Ciò che credo sia assente, in questo modo di considerare la relazione fra le pratiche e la guarigione, è il ruolo del praticante stesso, della capacità del suo corpo di rigenerarsi in maniera costante, così come della sua mente di cambiare ed evolvere imparando dalle esperienze a cui siamo sottoposti. Manca, in poche parole, la qualità emergente della guarigione.

 Sono stata a centinaia di lezioni di yoga nei miei vent'anni di pratica. Ho ascoltato insegnanti dipingere lo yoga come la scienza della realizzazione di sé, salvo poi sminuire e negare la mia esperienza, imponendomi di assoggettarmi alla loro narrativa. 

Ho avuto insegnanti che non sono riusciti a sostenere la mia ricerca di intensità come una via per esplorare diversi stati di consapevolezza, e che hanno ridotto la mia intenzione a patologia, nel nome della sicurezza. 

Ho anche avuto insegnanti che sono riusciti a creare spazio per far sì che io coltivassi, attraverso tentativi ed errori, ogni possibilità per creare il mio percorso di guarigione. Non mi hanno dato risposte, ma mi hanno aiutato a crearle. 

Da questi ultimi ho imparato che la guarigione si presenta in modi diversi, tanti quante sono le persone che la cercano.
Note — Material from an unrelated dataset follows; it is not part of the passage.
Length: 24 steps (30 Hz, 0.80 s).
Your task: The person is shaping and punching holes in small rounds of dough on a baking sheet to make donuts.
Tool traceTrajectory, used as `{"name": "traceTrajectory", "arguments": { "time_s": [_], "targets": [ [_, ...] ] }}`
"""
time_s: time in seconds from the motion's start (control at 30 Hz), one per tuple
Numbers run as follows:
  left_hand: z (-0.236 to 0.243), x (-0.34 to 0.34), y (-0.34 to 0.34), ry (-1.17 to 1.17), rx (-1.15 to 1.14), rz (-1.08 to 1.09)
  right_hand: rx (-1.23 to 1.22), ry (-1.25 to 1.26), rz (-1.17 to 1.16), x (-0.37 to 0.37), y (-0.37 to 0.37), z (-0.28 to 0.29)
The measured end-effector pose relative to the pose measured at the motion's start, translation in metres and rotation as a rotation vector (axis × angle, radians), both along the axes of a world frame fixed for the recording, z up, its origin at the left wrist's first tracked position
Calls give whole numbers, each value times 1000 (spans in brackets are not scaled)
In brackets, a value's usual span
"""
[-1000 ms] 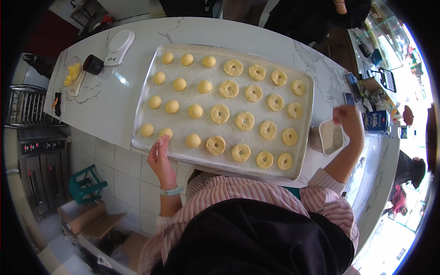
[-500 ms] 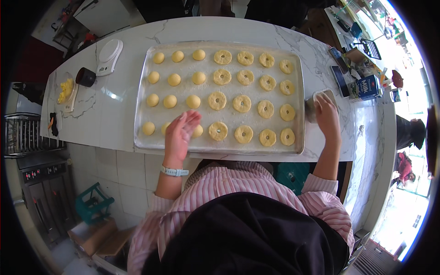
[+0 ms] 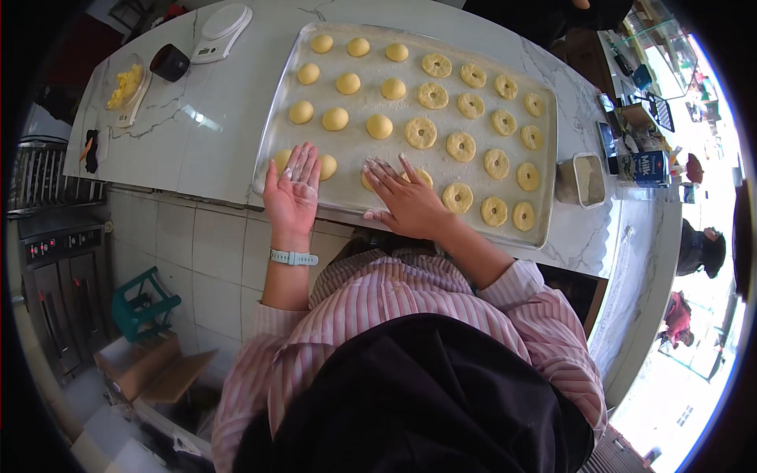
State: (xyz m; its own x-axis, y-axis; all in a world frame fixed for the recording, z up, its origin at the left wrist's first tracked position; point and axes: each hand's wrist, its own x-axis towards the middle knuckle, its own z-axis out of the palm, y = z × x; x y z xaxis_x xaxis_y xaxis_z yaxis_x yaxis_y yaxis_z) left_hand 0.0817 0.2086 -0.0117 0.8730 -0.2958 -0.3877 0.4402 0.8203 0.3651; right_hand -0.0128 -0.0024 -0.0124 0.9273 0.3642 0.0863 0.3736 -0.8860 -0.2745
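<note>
A large metal baking tray [image 3: 347,201] carries rows of yellow dough. Smooth dough balls [image 3: 379,126] fill its left part, and flattened dough rings [image 3: 460,147] with a small centre hole fill its right. My left hand [image 3: 292,197] is over the front left edge, palm up, fingers stretched and dusted white. It partly covers the front-row balls beside it and grips nothing. My right hand [image 3: 408,203], palm down with fingers spread, reaches over the front row and partly hides the dough there. Whether it touches the dough I cannot tell.
Right of the tray stands a metal container [image 3: 582,180] of white powder. A milk carton [image 3: 648,168] and phones lie beyond it. Back left are a white scale [image 3: 221,35], a black cup [image 3: 169,63] and a bowl of yellow pieces [image 3: 126,88]. A green stool [image 3: 143,303] stands below.
My right hand has left the powder container and moved left over the tray's front row. My left hand has turned palm up. The view has shifted, so the tray appears higher and tilted.
</note>
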Motion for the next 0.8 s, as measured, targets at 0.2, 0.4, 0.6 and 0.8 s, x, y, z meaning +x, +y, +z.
{"name": "traceTrajectory", "arguments": {
  "time_s": [0.2, 0.4, 0.6, 0.8],
  "targets": [
    [-5, -4, 8, 44, -42, -16, -75, 65, 24, -2, 8, -8],
    [-9, -8, 18, 73, -33, -12, -72, 94, 12, -3, 14, -12],
    [-5, -9, 25, 85, -17, 19, 61, 88, -82, 11, 2, -1],
    [-10, -11, 32, 90, -25, 48, 54, -42, -210, 12, -14, 12]
  ]
}}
La guarigione è una possibilità intrinseca in ognuno di noi, che emerge con l'aiuto di informazioni, fiducia, e dello spazio necessario per sperimentare.

Dagli altri ho imparato che si può guarire usando gentilezza e piccoli gesti coltivati con grande attenzione, così come passando attraverso il fuoco liberatore del dolore, con certezza e continua presenza.

 Insegno yoga da dieci anni, in luoghi tipici e non, come carceri e comunità di ricovero, e ho visto persone sperimentare la propria abilità di guarigione in centinaia di modi, tutti validi, tutti diversi. Guarire il corpo con il movimento e con il riposo; guarire la mente attraverso il conforto o la sfida.

Quello che ogni volta ha consentito di trovare la "cura" non erano tanto gli esercizi che facevamo o la mia abilita di insegnante, quanto la fiducia nello spazio che avevamo creato insieme, e la chiarezza della loro presenza nell'esperienza del proprio corpo-mente. 

Il mio ruolo di insegnante è come quello di Shiva: garantire uno spazio sicuro che permetta l'emergere dell'intrinseca abilità di guarire che tutti i miei studenti hanno deciso di condividere coraggiosamente con me, per se stessi, coltivando la propria autonomia e intelligenza.

Il mio ruolo di praticante e studente, invece, è quello di trovare il coraggio di afferrare le redini e ricordarmi che, mentre gli strumenti possono arrivare da un insegnante o da un libro, il lavoro è interamente mio: non vengo guarita dagli elementi esterni, ma da me stessa, continuamente, inesorabilmente.